● EXERCISE OBJECTIVE
Search the material for the word "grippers" and copy every line in which it occurs.

**********

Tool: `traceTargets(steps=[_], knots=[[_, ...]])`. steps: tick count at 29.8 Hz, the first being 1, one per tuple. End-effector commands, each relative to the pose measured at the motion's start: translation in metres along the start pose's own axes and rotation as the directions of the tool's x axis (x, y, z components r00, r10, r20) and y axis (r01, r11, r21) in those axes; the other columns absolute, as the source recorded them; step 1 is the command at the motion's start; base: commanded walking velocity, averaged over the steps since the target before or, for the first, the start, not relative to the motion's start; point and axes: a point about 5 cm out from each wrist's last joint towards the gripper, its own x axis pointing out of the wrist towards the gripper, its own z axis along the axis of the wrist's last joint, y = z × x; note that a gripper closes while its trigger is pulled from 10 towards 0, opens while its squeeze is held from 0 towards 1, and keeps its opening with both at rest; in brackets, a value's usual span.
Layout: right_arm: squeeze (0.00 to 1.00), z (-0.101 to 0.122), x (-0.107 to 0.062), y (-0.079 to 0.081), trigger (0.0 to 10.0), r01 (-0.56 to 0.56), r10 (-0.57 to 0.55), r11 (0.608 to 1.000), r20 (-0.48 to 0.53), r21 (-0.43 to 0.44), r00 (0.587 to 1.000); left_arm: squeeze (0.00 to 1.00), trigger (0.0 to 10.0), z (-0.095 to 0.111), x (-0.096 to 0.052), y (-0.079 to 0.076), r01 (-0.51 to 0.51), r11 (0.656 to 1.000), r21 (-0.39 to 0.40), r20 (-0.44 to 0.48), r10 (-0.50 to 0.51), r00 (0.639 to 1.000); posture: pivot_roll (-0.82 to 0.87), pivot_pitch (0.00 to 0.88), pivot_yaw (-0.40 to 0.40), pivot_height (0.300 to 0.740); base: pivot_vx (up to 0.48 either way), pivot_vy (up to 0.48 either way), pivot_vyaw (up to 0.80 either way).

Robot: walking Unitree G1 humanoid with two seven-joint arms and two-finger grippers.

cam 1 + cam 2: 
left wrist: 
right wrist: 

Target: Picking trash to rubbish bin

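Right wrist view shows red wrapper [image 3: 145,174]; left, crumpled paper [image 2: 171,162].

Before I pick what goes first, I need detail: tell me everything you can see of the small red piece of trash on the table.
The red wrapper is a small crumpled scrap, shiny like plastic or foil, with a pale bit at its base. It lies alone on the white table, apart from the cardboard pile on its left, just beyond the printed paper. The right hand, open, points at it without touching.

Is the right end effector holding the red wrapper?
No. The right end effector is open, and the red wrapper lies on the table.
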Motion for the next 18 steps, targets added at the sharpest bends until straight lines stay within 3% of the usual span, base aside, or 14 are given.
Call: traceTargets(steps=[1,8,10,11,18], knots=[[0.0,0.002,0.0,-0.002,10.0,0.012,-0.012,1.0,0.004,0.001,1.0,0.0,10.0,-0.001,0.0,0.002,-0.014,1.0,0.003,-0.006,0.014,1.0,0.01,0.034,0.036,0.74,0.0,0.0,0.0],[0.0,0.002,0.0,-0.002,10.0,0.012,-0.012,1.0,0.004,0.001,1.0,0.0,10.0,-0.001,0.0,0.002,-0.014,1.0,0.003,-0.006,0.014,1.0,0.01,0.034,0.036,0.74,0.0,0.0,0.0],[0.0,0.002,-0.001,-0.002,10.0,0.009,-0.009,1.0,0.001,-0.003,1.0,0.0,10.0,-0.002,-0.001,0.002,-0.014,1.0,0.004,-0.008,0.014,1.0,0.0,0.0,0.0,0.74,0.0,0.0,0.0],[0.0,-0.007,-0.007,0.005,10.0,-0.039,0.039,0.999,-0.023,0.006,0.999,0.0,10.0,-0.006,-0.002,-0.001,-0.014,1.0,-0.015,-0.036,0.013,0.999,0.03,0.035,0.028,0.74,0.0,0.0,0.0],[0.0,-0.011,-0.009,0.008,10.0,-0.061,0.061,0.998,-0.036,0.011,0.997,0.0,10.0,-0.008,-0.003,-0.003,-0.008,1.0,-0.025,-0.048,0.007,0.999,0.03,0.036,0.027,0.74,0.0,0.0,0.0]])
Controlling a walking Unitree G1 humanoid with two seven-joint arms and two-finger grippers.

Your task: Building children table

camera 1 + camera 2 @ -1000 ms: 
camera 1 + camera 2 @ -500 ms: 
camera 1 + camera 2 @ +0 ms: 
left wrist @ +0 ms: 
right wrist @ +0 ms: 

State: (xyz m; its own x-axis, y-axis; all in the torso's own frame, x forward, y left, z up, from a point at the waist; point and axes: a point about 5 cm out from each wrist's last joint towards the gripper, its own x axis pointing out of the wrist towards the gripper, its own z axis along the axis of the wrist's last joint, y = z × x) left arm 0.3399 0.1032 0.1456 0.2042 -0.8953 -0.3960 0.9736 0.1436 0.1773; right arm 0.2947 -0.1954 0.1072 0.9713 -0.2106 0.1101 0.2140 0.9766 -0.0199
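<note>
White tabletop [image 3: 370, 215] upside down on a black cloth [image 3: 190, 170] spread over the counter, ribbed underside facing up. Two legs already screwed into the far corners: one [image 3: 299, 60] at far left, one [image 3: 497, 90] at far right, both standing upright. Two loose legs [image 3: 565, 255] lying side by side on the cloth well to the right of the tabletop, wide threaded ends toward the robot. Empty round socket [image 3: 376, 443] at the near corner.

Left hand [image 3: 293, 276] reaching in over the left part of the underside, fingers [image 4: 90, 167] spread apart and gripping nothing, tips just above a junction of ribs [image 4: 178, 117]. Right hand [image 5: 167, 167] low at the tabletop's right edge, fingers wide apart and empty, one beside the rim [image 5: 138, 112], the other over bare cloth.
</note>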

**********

● EXERCISE RESULT
Robot: walking Unitree G1 humanoid with two seven-joint arms and two-finger grippers.
Controlling a walking Unitree G1 humanoid with two seven-joint arms and two-finger grippers.

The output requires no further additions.